Exercise objective – Give back the whole listing verbatim, printing none of its pictures.

Information supplied –
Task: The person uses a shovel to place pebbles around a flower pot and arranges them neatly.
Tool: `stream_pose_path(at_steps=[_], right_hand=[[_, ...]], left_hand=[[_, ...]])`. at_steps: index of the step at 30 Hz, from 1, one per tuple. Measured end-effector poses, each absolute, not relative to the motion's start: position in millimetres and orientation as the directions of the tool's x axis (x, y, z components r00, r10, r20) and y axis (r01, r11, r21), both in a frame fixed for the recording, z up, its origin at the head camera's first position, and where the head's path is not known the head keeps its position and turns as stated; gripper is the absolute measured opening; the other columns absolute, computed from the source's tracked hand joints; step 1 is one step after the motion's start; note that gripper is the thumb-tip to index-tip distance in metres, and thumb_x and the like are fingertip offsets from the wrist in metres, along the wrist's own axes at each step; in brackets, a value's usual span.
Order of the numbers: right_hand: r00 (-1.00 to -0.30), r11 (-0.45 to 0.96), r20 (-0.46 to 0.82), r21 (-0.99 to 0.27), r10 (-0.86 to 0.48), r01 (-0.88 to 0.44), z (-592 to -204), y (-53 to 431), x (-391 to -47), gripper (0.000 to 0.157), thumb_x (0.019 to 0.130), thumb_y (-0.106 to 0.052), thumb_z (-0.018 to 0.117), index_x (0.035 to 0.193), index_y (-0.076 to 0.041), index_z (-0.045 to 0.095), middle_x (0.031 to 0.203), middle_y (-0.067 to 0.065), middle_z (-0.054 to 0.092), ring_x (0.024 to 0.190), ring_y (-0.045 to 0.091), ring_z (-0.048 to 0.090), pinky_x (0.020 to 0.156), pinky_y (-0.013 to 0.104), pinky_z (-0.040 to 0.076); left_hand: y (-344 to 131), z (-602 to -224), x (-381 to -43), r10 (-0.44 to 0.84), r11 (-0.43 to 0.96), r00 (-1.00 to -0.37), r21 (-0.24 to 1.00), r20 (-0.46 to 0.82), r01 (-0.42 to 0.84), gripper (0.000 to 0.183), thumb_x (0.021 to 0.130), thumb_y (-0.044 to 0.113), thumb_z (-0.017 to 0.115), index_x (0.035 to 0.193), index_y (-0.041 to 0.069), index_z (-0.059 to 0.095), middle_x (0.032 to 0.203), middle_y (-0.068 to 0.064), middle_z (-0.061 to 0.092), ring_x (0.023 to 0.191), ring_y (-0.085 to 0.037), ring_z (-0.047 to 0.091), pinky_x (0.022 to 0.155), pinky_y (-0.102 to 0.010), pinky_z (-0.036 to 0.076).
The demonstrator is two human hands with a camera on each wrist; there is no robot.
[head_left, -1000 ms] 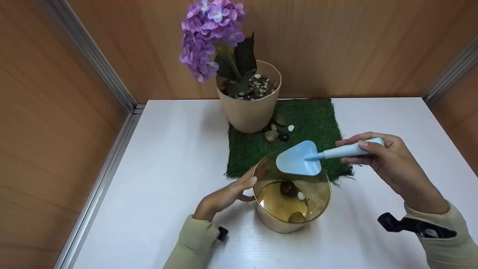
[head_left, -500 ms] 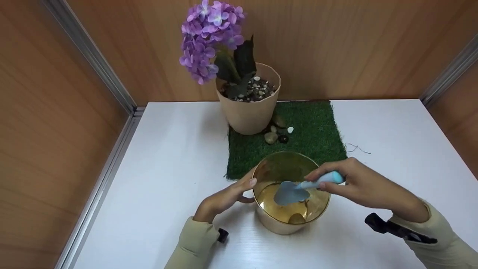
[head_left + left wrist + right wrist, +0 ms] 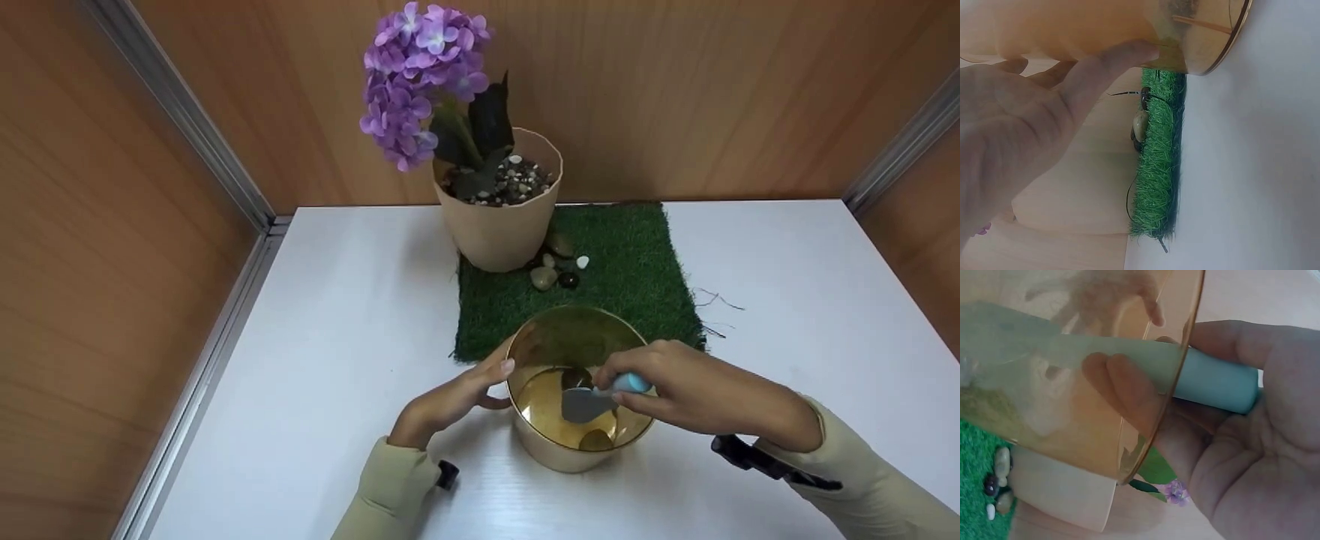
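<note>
A transparent amber tub (image 3: 551,454) stands on the white table, with a dark stone (image 3: 576,377) and a brown stone (image 3: 597,440) inside. My left hand (image 3: 454,394) rests against its left side, fingers spread along the wall; in the left wrist view a finger lies nearly straight on it. My right hand (image 3: 694,386) grips the handle (image 3: 1216,379) of a small light-blue trowel (image 3: 585,405) over the tub's right rim. The trowel's blade is down inside the tub, beside the dark stone; whether it touches the bottom cannot be told.
Behind the tub lies a green turf mat (image 3: 622,240), bearing several pebbles (image 3: 544,278) and a beige pot (image 3: 499,236) with a purple flower (image 3: 420,75). Wooden panels (image 3: 675,97) close off the back and sides. Thin dark strands (image 3: 716,300) lie right of the mat.
My right hand has moved left and down, bringing the trowel from above the far rim into the tub, its blade now pointing lower. My left hand has stayed on the tub's side.
</note>
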State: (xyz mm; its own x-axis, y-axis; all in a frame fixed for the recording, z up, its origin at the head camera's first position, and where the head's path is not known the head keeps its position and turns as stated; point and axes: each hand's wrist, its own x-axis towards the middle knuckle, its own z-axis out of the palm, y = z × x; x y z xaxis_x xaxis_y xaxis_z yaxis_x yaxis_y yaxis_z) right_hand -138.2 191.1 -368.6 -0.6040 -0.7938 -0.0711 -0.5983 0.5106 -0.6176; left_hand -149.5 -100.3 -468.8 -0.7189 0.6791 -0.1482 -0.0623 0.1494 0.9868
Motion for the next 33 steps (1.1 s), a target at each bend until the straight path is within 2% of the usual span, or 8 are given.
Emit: stream_pose_path(at_steps=[5, 13, 18, 27, 33], right_hand=[[-0.599, 0.528, -0.109, -0.613, -0.793, -0.588, -369.4, 190.5, -137.9, 0.019, 0.095, -0.030, 0.053, 0.109, -0.024, 0.064, 0.105, -0.011, 0.062, 0.086, 0.002, 0.060, 0.066, 0.024, 0.051], [-0.594, 0.523, -0.108, -0.615, -0.797, -0.590, -368.2, 190.1, -137.0, 0.018, 0.094, -0.016, 0.055, 0.107, -0.022, 0.065, 0.105, -0.010, 0.063, 0.082, 0.002, 0.060, 0.064, 0.024, 0.050], [-0.578, 0.507, -0.106, -0.625, -0.809, -0.594, -367.6, 191.2, -138.8, 0.017, 0.094, -0.016, 0.055, 0.106, -0.023, 0.066, 0.101, -0.011, 0.063, 0.080, 0.002, 0.060, 0.064, 0.025, 0.050], [-0.565, 0.489, -0.122, -0.667, -0.816, -0.562, -369.4, 191.2, -145.5, 0.014, 0.093, -0.018, 0.057, 0.100, -0.025, 0.067, 0.087, -0.015, 0.064, 0.059, 0.001, 0.052, 0.052, 0.023, 0.047], [-0.552, 0.464, -0.101, -0.677, -0.828, -0.572, -371.3, 190.6, -148.1, 0.013, 0.093, -0.019, 0.057, 0.101, -0.023, 0.068, 0.089, -0.014, 0.065, 0.056, 0.000, 0.050, 0.051, 0.021, 0.045]], left_hand=[[-100.3, -468.3, -149.8, 0.673, 0.158, -0.724, 0.986, -0.150, -0.058, 0.052, 0.097, 0.047, 0.028, 0.145, 0.047, 0.006, 0.152, 0.015, 0.001, 0.138, -0.020, 0.013, 0.091, -0.044, 0.044], [-100.4, -468.6, -149.9, 0.679, 0.154, -0.720, 0.987, -0.144, -0.052, 0.052, 0.097, 0.048, 0.028, 0.144, 0.049, 0.007, 0.151, 0.017, 0.002, 0.138, -0.018, 0.012, 0.091, -0.044, 0.043], [-100.7, -469.3, -150.1, 0.681, 0.157, -0.718, 0.986, -0.143, -0.047, 0.053, 0.096, 0.049, 0.028, 0.144, 0.048, 0.006, 0.152, 0.016, 0.000, 0.138, -0.019, 0.011, 0.091, -0.045, 0.043], [-100.6, -469.5, -150.1, 0.684, 0.151, -0.716, 0.987, -0.140, -0.049, 0.052, 0.097, 0.047, 0.028, 0.144, 0.049, 0.006, 0.151, 0.017, 0.001, 0.138, -0.018, 0.011, 0.091, -0.043, 0.043], [-101.5, -470.9, -150.4, 0.682, 0.148, -0.718, 0.988, -0.139, -0.051, 0.052, 0.097, 0.048, 0.029, 0.144, 0.048, 0.007, 0.152, 0.016, 0.001, 0.138, -0.017, 0.011, 0.091, -0.043, 0.043]])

The answer –
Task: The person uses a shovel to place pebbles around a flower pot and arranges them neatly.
Tool: `stream_pose_path(at_steps=[_], right_hand=[[_, ...]], left_hand=[[_, ...]])`. at_steps: index of the step at 30 Hz, from 1, one per tuple. Measured end-effector poses, each absolute, not relative to the motion's start: position in millimetres and orientation as the directions of the tool's x axis (x, y, z components r00, r10, r20) and y axis (r01, r11, r21), both in a frame fixed for the recording, z up, its origin at the head camera's first position, and where the head's path is not known the head keeps its position and turns as stated; gripper is the absolute measured opening; the other columns absolute, computed from the source's tracked hand joints; step 1 is one step after the motion's start; note that gripper is the thumb-tip to index-tip distance in metres, and thumb_x and the like are fingertip offsets from the wrist in metres, along the wrist's own axes at each step; in brackets, a value's usual span.
Order of the numbers: right_hand: r00 (-1.00 to -0.30), r11 (-0.45 to 0.96), r20 (-0.46 to 0.82), r21 (-0.99 to 0.27), r10 (-0.86 to 0.48), r01 (-0.88 to 0.44), z (-592 to -204), y (-53 to 431), x (-391 to -47), gripper (0.000 to 0.157), thumb_x (0.019 to 0.130), thumb_y (-0.106 to 0.052), thumb_z (-0.018 to 0.117), index_x (0.035 to 0.193), index_y (-0.076 to 0.041), index_z (-0.045 to 0.095), middle_x (0.031 to 0.203), middle_y (-0.067 to 0.065), middle_z (-0.054 to 0.092), ring_x (0.024 to 0.190), ring_y (-0.045 to 0.091), ring_z (-0.048 to 0.090), pinky_x (0.020 to 0.156), pinky_y (-0.013 to 0.104), pinky_z (-0.040 to 0.076); left_hand: y (-344 to 131), z (-602 to -224), x (-381 to -43), r10 (-0.44 to 0.84), r11 (-0.43 to 0.96), r00 (-1.00 to -0.37), r21 (-0.24 to 1.00), r20 (-0.46 to 0.82), r01 (-0.42 to 0.84), gripper (0.000 to 0.183), thumb_x (0.021 to 0.130), thumb_y (-0.044 to 0.113), thumb_z (-0.017 to 0.115), index_x (0.035 to 0.193), index_y (-0.041 to 0.069), index_z (-0.059 to 0.095), middle_x (0.032 to 0.203), middle_y (-0.068 to 0.064), middle_z (-0.061 to 0.092), ring_x (0.023 to 0.191), ring_y (-0.085 to 0.037), ring_z (-0.047 to 0.091), pinky_x (0.022 to 0.155), pinky_y (-0.102 to 0.010), pinky_z (-0.036 to 0.076).
The demonstrator is two human hands with a camera on each wrist; there is no robot.
[head_left, -1000 ms] 
[head_left, -500 ms] 
[head_left + left wrist + right wrist, +0 ms] 
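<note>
A transparent amber tub (image 3: 551,454) stands on the white table, with a dark stone (image 3: 576,377) and a brown stone (image 3: 597,440) inside. My left hand (image 3: 454,394) rests against its left side, fingers spread along the wall; in the left wrist view a finger lies nearly straight on it. My right hand (image 3: 694,386) grips the handle (image 3: 1216,379) of a small light-blue trowel (image 3: 585,405) over the tub's right rim. The trowel's blade is down inside the tub, beside the dark stone; whether it touches the bottom cannot be told.
Behind the tub lies a green turf mat (image 3: 622,240), bearing several pebbles (image 3: 544,278) and a beige pot (image 3: 499,236) with a purple flower (image 3: 420,75). Wooden panels (image 3: 675,97) close off the back and sides. Thin dark strands (image 3: 716,300) lie right of the mat.
My right hand has moved left and down, bringing the trowel from above the far rim into the tub, its blade now pointing lower. My left hand has stayed on the tub's side.
</note>
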State: (xyz mm; its own x-axis, y-axis; all in a frame fixed for the recording, z up, its origin at the head camera's first position, and where the head's path is not known the head keeps its position and turns as stated; point and axes: each hand's wrist, its own x-axis towards the middle knuckle, its own z-axis out of the palm, y = z × x; x y z xaxis_x xaxis_y xaxis_z yaxis_x yaxis_y yaxis_z) right_hand -138.2 191.1 -368.6 -0.6040 -0.7938 -0.0711 -0.5983 0.5106 -0.6176; left_hand -149.5 -100.3 -468.8 -0.7189 0.6791 -0.1482 -0.0623 0.1494 0.9868
Motion for the next 33 steps (1.1 s), a target at each bend until the straight path is within 2% of the usual span, or 8 are given.
Emit: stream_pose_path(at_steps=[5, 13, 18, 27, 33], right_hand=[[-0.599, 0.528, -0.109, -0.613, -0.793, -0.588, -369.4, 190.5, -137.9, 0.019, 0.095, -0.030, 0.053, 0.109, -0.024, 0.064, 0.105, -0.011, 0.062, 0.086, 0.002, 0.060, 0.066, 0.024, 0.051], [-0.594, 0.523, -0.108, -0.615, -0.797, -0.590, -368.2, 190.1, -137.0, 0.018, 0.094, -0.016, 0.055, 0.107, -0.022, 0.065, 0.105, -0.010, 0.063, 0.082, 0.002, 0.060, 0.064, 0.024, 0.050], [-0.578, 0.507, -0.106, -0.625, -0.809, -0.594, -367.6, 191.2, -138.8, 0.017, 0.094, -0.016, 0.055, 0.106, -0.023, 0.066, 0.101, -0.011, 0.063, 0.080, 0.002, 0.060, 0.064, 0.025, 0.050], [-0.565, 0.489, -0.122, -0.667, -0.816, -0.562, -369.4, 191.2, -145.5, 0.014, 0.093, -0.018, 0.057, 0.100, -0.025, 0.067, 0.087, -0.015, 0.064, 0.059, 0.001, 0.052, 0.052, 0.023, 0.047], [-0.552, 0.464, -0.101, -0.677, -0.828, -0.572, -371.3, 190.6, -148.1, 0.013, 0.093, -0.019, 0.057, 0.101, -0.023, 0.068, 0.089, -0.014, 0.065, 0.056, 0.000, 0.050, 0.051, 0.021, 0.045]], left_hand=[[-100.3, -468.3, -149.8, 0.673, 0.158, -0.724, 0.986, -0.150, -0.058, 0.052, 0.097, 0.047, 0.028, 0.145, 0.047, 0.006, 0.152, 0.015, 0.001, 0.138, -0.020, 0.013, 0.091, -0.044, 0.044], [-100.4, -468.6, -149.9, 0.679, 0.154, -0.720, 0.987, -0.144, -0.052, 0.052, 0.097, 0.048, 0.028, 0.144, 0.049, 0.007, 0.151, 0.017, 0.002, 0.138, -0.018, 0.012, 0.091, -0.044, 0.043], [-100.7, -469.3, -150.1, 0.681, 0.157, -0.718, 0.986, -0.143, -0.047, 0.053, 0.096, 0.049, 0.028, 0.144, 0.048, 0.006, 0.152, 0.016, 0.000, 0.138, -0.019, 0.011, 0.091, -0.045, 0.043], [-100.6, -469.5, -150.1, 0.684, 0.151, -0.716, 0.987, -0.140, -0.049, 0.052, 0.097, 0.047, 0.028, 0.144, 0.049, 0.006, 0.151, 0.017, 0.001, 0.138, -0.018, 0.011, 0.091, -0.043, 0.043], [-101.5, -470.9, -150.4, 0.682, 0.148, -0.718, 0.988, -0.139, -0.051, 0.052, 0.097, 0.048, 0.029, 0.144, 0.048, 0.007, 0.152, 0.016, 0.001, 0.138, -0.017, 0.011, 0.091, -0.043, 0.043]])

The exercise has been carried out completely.